Im Gegensatz zu Auschwitz hinterließ die "Aktion Reinhardt" keine Baracken, keine Berge von Brillen, Schuhen oder Menschenhaar, keine sichtbaren Überbleibsel von Vernichtungseinrichtungen. Mitten im Krieg machten sich die Verbrecher daran, nach den Juden auch ihre eigenen Spuren methodisch auszulöschen: Zwischen November 1942 und Dezember 1943 exhumierten sie Leichen, töteten fast alle verbliebenen Insassen der drei ostpolnischen Lager und verbrannten sämtliche sterblichen Überreste. Die Mörder vernichteten Pläne und Dokumente, schleiften die Gebäude bis auf die Grundmauern und schafften die Trümmer weg. Sie ebneten Gelände ein, pflanzten Wälder, siedelten Bauernhöfe an. Die "Aktion Reinhardt" war geheime Reichssache. Sie sollte das perfekte Verbrechen werden.
Der Mordapparat war ungeheuer effizient: Etwa 30 SS-Leute und 120 osteuropäische "Hilfswillige", unter ihnen John Demjanjuk, genügten, um in Sobibór zwischen 170.000 und 250.000 Juden umzubringen. Nicht mehr als 50 Insassen, die bei einem Aufstand ausbrachen, überlebten den Krieg. In Treblinka kamen auf fast 800.000 Tote etwa 60 Überlebende. In Belzec, wo mehr als 430.000 Menschen umgebracht wurden, retteten sich acht Menschen.

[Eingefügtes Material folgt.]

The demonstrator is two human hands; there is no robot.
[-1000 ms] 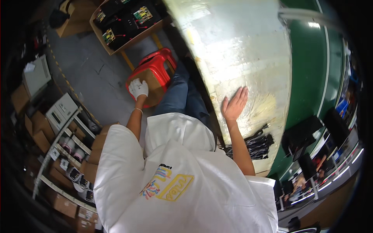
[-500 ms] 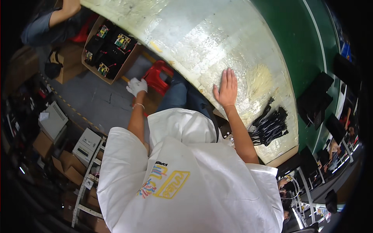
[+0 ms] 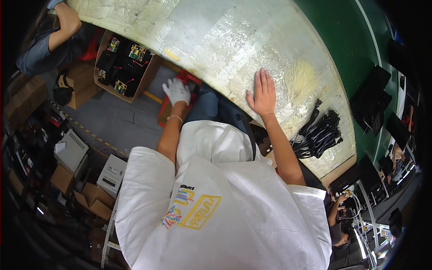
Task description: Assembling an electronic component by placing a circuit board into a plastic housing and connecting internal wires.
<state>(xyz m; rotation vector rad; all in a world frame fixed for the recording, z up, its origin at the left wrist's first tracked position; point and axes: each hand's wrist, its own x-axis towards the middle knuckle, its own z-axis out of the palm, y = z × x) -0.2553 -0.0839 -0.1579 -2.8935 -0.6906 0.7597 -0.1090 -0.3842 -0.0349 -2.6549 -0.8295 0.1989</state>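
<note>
My right hand (image 3: 263, 95), bare, lies flat on the plastic-covered tabletop (image 3: 211, 42), its fingers stretched out and nothing in it. Just right of it is a bundle of thin cream-coloured ties or strands (image 3: 300, 81). Nearer to my right forearm lies a heap of black cables (image 3: 318, 135) with plugs. My left hand (image 3: 178, 93) wears a white glove and hangs below the table's edge, fingers apart and holding nothing that I can see. It is over or beside a red plastic stool (image 3: 165, 112), close to my thigh; whether it touches the stool I cannot tell.
A cardboard box (image 3: 153, 74) of black units with circuit boards stands on the floor at the left. Another person's arm (image 3: 65, 29) reaches to the table at the far left. Open cartons (image 3: 95, 200) and light-grey machines (image 3: 112, 174) stand behind. A green surface (image 3: 335, 27) runs beyond the table.
My gloved left hand has moved forward and right, toward the table edge, and its fingers have spread. My right hand stays flat on the table. The other person's arm has shifted left.
</note>
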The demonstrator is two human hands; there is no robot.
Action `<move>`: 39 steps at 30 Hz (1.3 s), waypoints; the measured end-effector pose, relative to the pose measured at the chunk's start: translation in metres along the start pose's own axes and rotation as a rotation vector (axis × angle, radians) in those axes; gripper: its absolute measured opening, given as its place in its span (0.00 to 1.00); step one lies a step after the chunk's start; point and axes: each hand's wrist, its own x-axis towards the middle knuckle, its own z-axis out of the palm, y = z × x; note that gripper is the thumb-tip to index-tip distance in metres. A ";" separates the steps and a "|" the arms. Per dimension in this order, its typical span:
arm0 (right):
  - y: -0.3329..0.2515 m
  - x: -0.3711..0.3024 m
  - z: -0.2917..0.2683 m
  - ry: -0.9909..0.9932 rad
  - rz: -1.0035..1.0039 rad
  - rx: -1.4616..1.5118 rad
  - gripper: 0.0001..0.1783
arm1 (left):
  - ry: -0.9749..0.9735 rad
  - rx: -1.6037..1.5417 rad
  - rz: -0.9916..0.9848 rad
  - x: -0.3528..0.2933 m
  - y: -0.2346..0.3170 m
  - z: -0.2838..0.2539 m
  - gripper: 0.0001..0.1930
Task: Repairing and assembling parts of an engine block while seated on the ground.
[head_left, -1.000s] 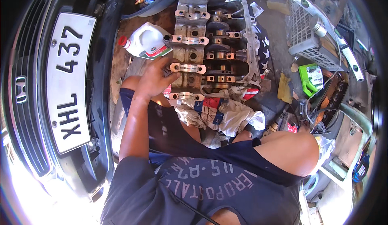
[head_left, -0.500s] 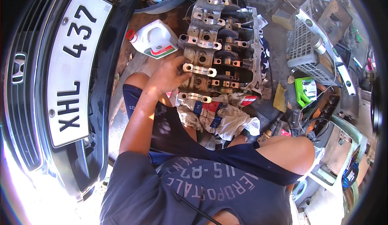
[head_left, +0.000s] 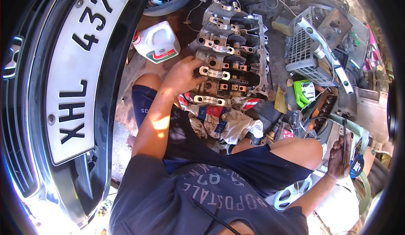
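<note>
Clock read from the sitter's seat, 12 dead ahead. Engine block (head_left: 263,57) on the ground, between 12 and 1; cap row (head_left: 204,57) right alongside, block's 9 o'clock side. Left hand (head_left: 183,75), toward 11: fingers part-curled round the near end of one bearing cap (head_left: 215,73); can't tell if it's gripping or just resting. Right hand (head_left: 337,155) out at 3, well apart from the block, fingers closed round a slim dark rod (head_left: 345,138), held upright.

Progress, my read: cap row is off, bright half-round faces bare; what looks like the crankshaft (head_left: 235,60) lies uncovered in the block, no cap over it that I can see. So stripped this far, crankshaft not yet lifted out or covered. Bolt state: too small to tell.

Around: white jug (head_left: 157,45) at 11, crumpled rags (head_left: 241,126) at the block's 6, grey crate (head_left: 306,68) between 1 and 2.
</note>
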 end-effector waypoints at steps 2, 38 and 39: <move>-0.001 0.000 0.019 0.152 0.028 -0.050 0.60 | 0.012 -0.065 0.021 0.003 -0.004 0.004 0.20; 0.267 0.142 0.267 0.148 -0.301 -0.849 0.06 | 0.073 -0.141 0.169 0.002 -0.018 0.014 0.24; 0.264 0.141 0.265 0.187 -0.242 -0.768 0.06 | 0.072 -0.141 0.169 0.002 -0.016 0.014 0.24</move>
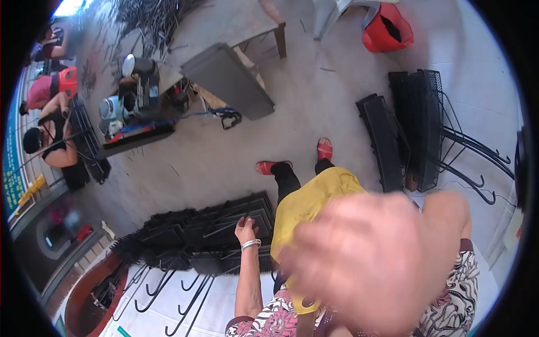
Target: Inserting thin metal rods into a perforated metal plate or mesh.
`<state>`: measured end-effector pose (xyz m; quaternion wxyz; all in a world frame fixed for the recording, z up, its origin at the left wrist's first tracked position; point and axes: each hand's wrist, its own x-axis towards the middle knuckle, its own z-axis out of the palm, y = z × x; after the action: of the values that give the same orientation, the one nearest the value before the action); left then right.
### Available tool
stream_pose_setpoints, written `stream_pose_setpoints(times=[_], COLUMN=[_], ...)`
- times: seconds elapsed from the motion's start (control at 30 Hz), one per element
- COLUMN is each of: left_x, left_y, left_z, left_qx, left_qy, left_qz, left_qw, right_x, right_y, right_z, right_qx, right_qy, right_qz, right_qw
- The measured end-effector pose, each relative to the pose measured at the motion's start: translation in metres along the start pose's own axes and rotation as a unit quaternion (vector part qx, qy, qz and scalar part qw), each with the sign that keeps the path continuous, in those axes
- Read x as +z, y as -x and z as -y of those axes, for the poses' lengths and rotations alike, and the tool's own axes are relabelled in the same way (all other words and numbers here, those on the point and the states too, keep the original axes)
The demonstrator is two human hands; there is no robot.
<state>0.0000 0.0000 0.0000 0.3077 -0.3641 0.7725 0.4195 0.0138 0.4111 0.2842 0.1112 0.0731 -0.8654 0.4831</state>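
Note:
My left hand (246, 230), with a silver bracelet on its wrist, is at the right part of a long pile of black mesh racks (191, 230). Its fingers are loosely bent and look apart; I see nothing held in them, though whether they touch the rack is unclear. Thin hooked rods stick out of the pile toward me. Close to the camera, my right hand (365, 253) is large and smeared by motion, so its fingers cannot be read. It covers part of my yellow apron (317, 194).
More black mesh racks with hooked rods (424, 129) stand at the right. A grey table (213, 25) carries dark strips; a grey panel (230, 81) leans by it. A red bag (387, 31) lies at the back right. Other people (53, 132) sit at far left.

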Motion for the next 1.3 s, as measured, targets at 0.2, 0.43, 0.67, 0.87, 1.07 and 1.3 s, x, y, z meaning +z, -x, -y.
stream_pose_setpoints(times=[0.2, 0.43, 0.67, 0.87, 1.07, 1.3], left_x=[0.092, 0.186, 0.28, 0.364, 0.409, 0.401], left_y=[0.067, 0.079, 0.049, 0.01, -0.032, -0.024], left_z=[-0.099, -0.163, -0.276, -0.407, -0.452, -0.445], left_qx=[0.134, 0.226, 0.502, 0.761, 0.788, 0.74], left_qy=[-0.026, -0.057, -0.202, -0.272, -0.402, -0.504], left_qz=[0.112, 0.204, 0.136, 0.029, 0.032, 0.009], left_qw=[0.984, 0.951, 0.83, 0.588, 0.466, 0.445], right_x=[-0.02, 0.012, 0.015, 0.033, 0.069, 0.105], right_y=[0.087, 0.133, 0.115, 0.11, 0.122, 0.165], right_z=[-0.074, -0.137, -0.221, -0.336, -0.461, -0.602], right_qx=[0.309, 0.412, 0.413, 0.468, 0.5, 0.408], right_qy=[-0.009, 0.069, 0.043, 0.007, 0.07, 0.245], right_qz=[-0.032, 0.049, 0.068, 0.048, 0.043, 0.161], right_qw=[0.951, 0.907, 0.907, 0.882, 0.862, 0.865])
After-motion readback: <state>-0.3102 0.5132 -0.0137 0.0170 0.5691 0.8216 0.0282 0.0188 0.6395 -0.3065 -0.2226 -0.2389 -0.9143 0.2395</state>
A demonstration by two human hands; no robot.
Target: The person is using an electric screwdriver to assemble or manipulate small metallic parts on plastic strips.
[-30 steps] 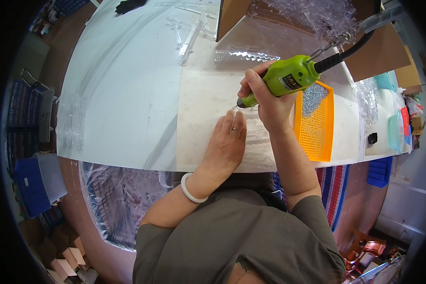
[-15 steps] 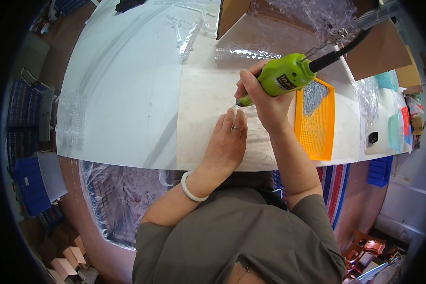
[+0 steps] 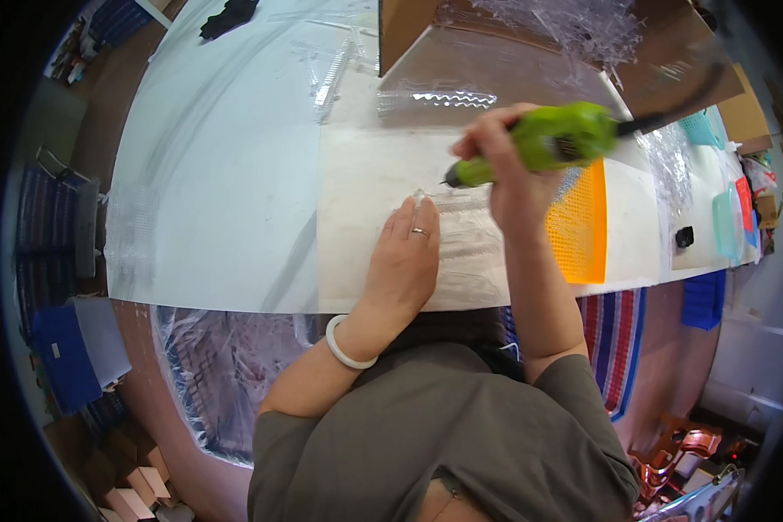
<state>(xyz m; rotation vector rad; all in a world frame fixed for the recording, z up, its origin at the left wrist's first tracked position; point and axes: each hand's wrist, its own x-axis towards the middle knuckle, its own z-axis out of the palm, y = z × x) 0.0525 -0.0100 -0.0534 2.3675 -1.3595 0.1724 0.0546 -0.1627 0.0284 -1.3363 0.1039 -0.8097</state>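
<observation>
My right hand (image 3: 518, 174) is wrapped round a green electric screwdriver (image 3: 570, 137), held tilted above the table with its dark tip pointing down to the left. Motion blurs the tool's rear and its cord. The tip is apart from my left fingertips. My left hand (image 3: 404, 261) lies on the pale board with fingers stretched out together. A small clear plastic piece (image 3: 419, 195) shows at its fingertips, partly hidden by them. Flat, clear plastic pieces (image 3: 465, 252) appear to lie right of that hand, their outlines hard to make out.
An orange tray (image 3: 593, 235) of small metal parts sits to the right, partly behind my forearm. A cardboard box (image 3: 513, 52) with clear plastic stands at the back. Clear ridged strips (image 3: 435, 97) lie before it. Teal containers (image 3: 726, 226) stand far right.
My right hand has lifted the screwdriver and tilted it, its tip now away from my left fingertips. My left hand stays on the board, its fingers slightly shifted.
</observation>
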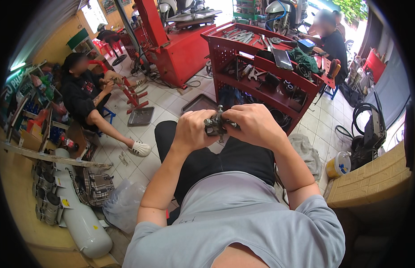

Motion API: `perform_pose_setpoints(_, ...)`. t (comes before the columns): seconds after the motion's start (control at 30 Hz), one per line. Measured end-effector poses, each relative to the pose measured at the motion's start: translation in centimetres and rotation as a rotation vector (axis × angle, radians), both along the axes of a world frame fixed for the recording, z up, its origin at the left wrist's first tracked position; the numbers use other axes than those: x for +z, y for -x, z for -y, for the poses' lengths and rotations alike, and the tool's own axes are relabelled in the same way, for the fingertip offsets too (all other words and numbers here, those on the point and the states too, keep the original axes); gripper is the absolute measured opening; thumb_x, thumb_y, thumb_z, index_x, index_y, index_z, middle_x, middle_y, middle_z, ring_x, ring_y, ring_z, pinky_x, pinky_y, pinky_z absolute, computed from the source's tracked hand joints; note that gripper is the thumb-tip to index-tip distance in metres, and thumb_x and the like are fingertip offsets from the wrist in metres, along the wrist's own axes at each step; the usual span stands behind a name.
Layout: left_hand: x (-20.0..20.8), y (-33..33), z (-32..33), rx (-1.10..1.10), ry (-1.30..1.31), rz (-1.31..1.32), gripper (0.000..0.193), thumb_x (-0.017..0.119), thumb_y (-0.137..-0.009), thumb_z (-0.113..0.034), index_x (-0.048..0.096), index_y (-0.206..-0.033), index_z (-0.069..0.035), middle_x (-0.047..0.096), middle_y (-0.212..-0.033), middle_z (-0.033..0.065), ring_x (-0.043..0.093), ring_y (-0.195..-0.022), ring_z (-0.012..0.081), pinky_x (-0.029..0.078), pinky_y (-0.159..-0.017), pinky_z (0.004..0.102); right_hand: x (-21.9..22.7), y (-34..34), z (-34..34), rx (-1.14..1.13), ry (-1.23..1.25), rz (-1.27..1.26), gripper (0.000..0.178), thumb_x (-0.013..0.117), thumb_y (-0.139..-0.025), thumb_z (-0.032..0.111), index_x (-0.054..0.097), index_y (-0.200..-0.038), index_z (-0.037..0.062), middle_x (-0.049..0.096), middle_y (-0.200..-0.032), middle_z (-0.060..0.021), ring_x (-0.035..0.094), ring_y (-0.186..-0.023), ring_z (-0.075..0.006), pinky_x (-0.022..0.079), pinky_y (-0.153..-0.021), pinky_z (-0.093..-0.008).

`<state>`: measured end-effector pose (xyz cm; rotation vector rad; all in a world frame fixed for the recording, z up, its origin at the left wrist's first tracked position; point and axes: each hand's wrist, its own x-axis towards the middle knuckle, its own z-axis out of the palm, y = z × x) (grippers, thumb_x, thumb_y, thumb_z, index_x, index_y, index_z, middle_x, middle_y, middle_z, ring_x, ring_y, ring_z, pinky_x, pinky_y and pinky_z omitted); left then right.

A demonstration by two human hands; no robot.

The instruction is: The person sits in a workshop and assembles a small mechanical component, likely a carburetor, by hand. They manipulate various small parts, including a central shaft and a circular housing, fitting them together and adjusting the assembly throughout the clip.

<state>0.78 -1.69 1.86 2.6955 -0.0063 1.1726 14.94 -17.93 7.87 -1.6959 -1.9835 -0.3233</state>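
Note:
Just beyond my lap, both hands hold a small dark metal mechanical part (220, 120) with short stubs and a thin rod sticking out of it. My left hand (192, 128) is closed round its left side. On the other side, my right hand (255, 121) grips it with the fingers curled over the top. Much of the part is covered by my fingers, and its exact kind is too small to make out.
Ahead right stands a red tool cart (261, 87) with spanners (238, 35) and a tablet (281, 59) on top. Black trays (141, 116) lie on the tiled floor. A seated person (82, 89) works at left; another sits beyond the cart. A yellow bucket (338, 165) is at right.

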Motion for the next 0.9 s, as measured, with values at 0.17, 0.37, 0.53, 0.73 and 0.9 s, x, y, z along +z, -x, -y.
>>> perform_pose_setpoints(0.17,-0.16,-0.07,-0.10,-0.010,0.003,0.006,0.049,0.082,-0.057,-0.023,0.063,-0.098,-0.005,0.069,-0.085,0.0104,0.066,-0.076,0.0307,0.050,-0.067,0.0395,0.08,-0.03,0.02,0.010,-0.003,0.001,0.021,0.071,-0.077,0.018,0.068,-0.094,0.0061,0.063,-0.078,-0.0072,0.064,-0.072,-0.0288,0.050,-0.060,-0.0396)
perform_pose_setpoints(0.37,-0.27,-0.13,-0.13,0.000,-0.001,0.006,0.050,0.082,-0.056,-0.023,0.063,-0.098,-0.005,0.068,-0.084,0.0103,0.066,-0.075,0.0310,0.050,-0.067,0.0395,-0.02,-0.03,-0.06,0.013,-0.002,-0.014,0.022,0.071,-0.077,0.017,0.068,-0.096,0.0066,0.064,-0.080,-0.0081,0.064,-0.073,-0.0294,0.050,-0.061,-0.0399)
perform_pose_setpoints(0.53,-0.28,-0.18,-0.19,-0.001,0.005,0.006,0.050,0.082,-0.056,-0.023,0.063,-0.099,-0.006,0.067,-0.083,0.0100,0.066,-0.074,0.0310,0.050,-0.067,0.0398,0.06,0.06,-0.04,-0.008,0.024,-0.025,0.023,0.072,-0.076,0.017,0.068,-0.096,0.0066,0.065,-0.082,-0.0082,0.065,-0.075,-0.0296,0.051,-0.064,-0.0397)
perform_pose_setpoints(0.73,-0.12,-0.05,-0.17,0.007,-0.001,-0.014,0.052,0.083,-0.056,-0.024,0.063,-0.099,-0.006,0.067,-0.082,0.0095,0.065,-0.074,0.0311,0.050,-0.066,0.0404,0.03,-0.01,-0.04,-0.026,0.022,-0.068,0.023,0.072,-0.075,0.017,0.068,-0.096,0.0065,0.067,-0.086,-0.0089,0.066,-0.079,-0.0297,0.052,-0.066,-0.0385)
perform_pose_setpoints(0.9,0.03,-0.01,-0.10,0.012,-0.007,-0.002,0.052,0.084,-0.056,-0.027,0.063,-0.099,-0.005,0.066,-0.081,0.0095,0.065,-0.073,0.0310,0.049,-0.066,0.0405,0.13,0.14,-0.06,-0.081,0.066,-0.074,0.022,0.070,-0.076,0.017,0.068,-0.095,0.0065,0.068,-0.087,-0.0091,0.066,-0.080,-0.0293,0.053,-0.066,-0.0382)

Deswegen sind die "Aktion Reinhardt"-Lager heute längst nicht so berüchtigt wie Auschwitz: Weil es nur wenige Zeugen gab, die der Nachwelt ihr Schicksal erzählen konnten. Weil kaum Bilder aus den drei Todescamps aufgetaucht sind. Und weil keine einzige Gaskammer freigelegt wurde. Bis jetzt - bis zu den Funden von Sobibór 2014.“
„Die Erinnerung darf nicht enden; sie muss auch künftige Generationen zur Wachsamkeit mahnen.“
Holocaust
Worterklärung
Das Wort "Holocaust" stammt von dem griechischen Wort "holókaustus" und bedeutet "völlig verbrannt". Der Begriff wird verwendet, wenn von der systematischen Vernichtung ganzer Bevölkerungsgruppen während des Nationalsozialismus gesprochen wird. Im Hebräischen spricht man von "Schoah", was auch "große Katastrophe" bedeutet.